• **What is being asked**: Of the lines listed below, return exactly those that run from the line containing "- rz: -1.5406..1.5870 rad" through the line containing "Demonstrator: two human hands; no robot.", both included.

• **Source material**:
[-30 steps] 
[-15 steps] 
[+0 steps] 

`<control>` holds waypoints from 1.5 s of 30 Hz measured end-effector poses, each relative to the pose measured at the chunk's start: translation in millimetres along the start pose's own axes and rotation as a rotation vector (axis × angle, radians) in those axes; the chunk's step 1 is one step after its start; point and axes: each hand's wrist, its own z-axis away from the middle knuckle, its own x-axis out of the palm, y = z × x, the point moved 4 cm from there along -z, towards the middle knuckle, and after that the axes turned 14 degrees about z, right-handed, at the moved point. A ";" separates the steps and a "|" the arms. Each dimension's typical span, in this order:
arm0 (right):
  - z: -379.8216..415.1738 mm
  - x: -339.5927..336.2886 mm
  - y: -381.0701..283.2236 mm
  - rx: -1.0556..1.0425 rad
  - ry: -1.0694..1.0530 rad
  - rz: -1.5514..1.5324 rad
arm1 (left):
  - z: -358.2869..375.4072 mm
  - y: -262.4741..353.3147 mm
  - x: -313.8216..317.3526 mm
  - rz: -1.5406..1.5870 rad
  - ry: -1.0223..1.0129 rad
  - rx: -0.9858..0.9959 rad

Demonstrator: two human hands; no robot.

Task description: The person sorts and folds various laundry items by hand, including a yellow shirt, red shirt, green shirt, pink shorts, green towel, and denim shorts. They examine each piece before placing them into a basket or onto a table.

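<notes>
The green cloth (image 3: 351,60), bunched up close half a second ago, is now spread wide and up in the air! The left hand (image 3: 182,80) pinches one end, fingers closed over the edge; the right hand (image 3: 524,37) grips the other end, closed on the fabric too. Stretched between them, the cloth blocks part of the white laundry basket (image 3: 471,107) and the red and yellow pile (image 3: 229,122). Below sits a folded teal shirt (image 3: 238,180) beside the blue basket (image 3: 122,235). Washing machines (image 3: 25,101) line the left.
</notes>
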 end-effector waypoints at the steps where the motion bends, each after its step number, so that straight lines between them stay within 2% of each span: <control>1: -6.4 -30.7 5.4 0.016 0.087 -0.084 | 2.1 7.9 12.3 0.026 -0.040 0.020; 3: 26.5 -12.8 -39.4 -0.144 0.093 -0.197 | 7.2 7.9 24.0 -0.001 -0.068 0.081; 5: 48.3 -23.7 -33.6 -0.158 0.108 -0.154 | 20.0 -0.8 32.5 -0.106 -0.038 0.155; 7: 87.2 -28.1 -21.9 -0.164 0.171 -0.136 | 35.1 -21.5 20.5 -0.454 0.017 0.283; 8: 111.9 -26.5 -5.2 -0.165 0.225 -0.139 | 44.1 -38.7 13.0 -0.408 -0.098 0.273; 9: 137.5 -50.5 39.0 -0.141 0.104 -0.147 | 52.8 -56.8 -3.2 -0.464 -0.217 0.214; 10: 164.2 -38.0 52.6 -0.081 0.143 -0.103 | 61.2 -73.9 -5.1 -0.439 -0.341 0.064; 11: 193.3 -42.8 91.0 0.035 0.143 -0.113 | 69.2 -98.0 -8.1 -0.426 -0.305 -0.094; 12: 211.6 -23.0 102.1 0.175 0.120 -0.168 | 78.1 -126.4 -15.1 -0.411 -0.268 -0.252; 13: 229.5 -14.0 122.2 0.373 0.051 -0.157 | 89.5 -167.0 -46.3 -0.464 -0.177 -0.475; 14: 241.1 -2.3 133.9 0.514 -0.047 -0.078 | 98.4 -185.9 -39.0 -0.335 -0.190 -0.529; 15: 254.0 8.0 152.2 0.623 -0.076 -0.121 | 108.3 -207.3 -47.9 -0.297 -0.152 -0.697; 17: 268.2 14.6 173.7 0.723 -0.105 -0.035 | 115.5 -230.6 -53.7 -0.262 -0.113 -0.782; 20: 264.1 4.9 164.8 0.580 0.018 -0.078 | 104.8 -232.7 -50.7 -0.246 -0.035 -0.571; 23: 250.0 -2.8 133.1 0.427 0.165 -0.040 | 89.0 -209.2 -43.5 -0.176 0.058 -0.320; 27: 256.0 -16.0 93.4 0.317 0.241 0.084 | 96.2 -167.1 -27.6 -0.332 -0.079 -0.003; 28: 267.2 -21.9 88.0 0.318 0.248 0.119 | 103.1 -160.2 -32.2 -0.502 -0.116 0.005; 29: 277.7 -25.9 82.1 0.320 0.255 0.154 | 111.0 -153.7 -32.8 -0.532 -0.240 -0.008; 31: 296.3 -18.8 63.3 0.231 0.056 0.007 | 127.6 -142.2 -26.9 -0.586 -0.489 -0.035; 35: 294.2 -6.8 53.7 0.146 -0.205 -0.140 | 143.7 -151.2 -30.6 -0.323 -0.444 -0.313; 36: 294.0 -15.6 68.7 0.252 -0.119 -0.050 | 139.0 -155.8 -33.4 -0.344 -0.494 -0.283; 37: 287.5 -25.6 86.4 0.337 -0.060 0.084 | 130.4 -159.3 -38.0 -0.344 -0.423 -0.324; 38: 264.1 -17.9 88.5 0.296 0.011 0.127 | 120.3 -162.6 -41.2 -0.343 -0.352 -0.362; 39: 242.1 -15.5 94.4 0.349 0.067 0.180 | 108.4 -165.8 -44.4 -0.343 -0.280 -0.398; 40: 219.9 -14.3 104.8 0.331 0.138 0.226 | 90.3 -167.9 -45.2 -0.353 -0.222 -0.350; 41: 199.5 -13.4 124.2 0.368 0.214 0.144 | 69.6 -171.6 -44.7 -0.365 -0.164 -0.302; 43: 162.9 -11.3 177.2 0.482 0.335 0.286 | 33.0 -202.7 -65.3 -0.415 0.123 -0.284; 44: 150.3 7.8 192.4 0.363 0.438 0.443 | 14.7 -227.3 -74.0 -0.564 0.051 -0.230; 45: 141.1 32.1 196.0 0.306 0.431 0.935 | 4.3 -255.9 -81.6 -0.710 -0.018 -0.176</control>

• **Result**:
  - rz: -1.5406..1.5870 rad
  - ry: -1.0223..1.0129 rad
  - rx: -0.9858..0.9959 rad

Demonstrator: two human hands; no robot.

Nothing else is needed for this exercise.